> **Records for this exercise**
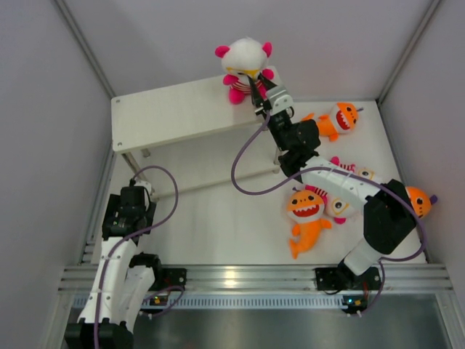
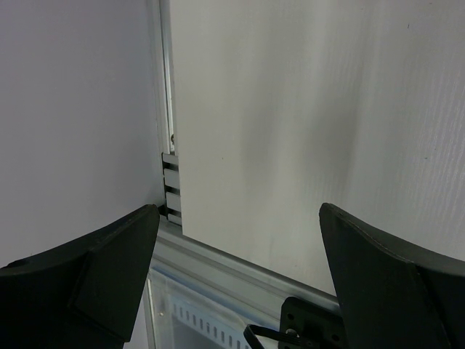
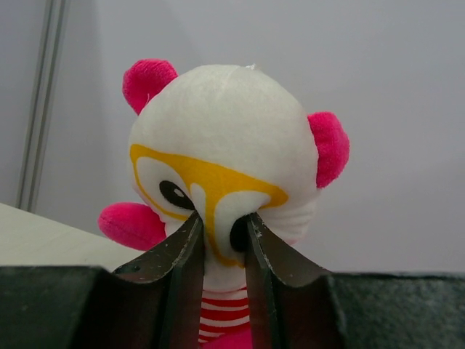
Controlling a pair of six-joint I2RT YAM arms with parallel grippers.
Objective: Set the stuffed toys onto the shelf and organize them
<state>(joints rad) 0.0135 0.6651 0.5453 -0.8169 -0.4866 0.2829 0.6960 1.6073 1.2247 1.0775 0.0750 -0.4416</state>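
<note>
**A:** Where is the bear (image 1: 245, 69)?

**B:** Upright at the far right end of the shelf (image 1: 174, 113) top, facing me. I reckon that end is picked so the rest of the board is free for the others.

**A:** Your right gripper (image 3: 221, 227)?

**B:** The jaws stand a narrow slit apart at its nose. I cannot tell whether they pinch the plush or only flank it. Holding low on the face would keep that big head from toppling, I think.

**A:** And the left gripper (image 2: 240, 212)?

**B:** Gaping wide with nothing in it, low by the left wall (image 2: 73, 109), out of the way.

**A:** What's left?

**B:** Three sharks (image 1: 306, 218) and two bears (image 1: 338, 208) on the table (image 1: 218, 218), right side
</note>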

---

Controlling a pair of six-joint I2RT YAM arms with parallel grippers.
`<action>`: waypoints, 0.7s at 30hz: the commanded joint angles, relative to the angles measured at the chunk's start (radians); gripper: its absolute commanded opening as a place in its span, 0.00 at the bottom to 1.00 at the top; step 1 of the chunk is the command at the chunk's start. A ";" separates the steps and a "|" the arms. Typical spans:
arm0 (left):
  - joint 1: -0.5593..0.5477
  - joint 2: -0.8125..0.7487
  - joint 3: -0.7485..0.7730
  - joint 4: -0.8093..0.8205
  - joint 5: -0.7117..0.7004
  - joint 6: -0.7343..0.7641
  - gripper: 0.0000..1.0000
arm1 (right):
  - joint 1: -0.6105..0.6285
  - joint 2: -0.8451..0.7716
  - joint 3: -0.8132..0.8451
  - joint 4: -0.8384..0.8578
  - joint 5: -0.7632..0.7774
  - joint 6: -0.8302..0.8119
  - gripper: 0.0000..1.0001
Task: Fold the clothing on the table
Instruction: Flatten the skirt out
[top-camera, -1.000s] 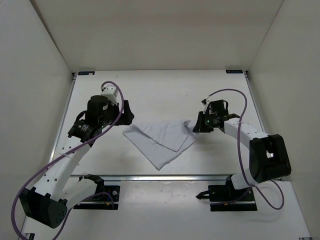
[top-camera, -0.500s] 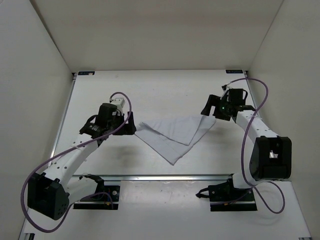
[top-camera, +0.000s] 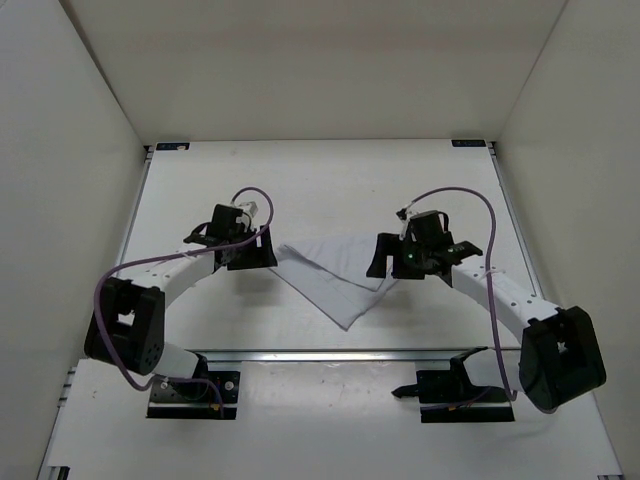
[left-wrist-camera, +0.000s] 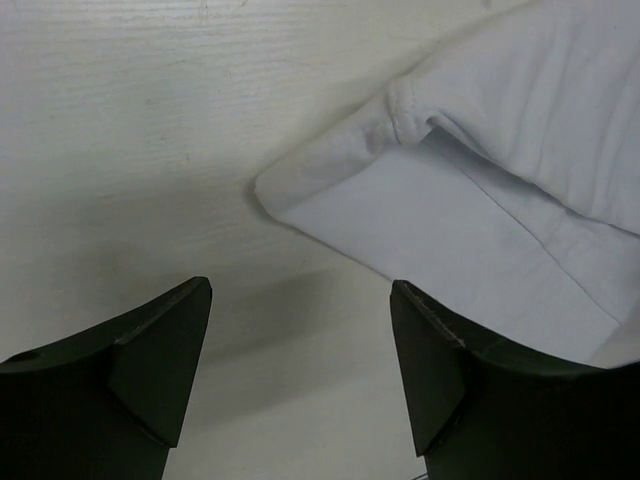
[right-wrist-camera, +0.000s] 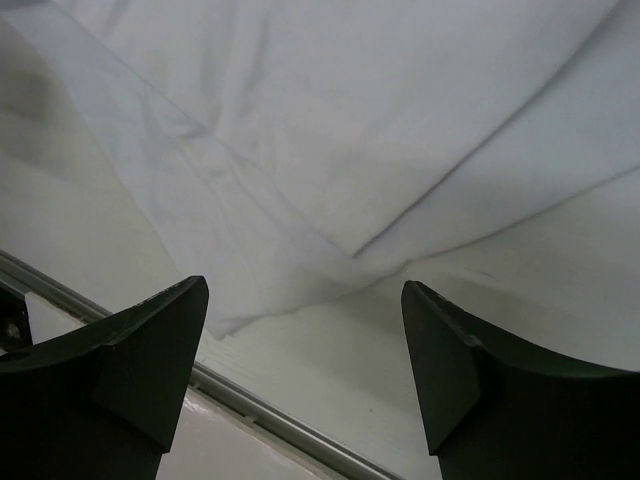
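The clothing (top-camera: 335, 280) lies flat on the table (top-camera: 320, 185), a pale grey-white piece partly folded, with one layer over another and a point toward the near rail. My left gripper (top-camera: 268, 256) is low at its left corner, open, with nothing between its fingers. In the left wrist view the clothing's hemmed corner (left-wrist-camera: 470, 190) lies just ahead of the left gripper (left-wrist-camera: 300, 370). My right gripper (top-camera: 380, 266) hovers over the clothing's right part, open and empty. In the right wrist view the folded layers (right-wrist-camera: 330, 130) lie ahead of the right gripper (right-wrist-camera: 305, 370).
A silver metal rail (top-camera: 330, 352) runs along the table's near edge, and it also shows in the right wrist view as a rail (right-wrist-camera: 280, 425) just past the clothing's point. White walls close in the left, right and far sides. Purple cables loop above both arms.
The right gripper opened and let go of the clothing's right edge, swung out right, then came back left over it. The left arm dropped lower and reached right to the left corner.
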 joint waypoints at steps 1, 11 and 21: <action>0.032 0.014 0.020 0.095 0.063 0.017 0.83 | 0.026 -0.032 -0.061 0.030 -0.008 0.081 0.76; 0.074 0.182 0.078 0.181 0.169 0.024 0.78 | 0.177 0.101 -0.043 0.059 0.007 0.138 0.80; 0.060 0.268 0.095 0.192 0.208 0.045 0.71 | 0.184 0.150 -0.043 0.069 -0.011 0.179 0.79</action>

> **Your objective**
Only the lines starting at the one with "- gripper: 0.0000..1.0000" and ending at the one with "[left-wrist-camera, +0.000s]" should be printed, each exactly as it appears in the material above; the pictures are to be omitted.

> **Output for this exercise**
  - gripper: 0.0000..1.0000
arm1 (right):
  - joint 1: -0.6105..0.6285
  - joint 2: -0.8451..0.7716
  - joint 3: -0.8132..0.8451
  - joint 4: -0.8384..0.8578
  - joint 5: -0.7632..0.7774
  - joint 6: -0.8302..0.8119
  - gripper: 0.0000..1.0001
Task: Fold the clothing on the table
Instruction: Flatten the skirt out
[top-camera, -1.000s] 
[top-camera, -0.500s] 
[top-camera, +0.000s] 
[left-wrist-camera, +0.000s] 

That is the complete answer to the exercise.